What you should do
Using the records below, give again exactly the lines from the line that contains "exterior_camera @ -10" through the line that contains "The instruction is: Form", both ends included, and only those.

Data shown
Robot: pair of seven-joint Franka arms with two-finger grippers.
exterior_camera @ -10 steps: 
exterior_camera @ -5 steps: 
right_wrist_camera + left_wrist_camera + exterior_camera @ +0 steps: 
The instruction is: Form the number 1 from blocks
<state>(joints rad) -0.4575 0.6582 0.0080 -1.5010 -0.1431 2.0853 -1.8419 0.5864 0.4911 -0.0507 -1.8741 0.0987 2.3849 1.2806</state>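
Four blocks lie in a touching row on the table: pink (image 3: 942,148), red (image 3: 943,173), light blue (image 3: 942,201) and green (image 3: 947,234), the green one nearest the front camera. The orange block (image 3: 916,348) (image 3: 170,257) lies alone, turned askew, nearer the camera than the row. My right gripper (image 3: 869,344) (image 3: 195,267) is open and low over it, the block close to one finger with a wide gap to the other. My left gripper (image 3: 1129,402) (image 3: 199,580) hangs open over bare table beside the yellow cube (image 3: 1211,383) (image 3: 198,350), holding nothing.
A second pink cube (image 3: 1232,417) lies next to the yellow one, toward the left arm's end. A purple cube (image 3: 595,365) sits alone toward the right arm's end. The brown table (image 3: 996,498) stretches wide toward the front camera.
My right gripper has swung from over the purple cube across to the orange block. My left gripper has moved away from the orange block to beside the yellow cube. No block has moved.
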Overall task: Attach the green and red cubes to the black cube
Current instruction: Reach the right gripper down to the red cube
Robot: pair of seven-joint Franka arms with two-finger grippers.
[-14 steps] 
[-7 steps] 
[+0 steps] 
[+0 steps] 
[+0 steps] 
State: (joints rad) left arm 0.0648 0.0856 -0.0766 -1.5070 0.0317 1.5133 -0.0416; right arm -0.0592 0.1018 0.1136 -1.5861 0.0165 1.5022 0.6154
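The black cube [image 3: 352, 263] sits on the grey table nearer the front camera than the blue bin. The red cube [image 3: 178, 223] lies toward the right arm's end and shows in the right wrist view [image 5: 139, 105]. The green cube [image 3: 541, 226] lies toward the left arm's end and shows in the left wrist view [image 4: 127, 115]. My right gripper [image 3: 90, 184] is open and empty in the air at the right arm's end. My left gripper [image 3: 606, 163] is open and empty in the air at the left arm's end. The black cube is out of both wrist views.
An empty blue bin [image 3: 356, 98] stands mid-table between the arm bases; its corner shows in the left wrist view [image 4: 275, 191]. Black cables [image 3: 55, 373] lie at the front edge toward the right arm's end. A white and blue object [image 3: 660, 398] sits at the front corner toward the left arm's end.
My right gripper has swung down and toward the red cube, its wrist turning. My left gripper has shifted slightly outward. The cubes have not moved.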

Written solution
exterior_camera @ -10 steps: 
exterior_camera @ -5 steps: 
right_wrist_camera + left_wrist_camera + exterior_camera @ +0 steps: 
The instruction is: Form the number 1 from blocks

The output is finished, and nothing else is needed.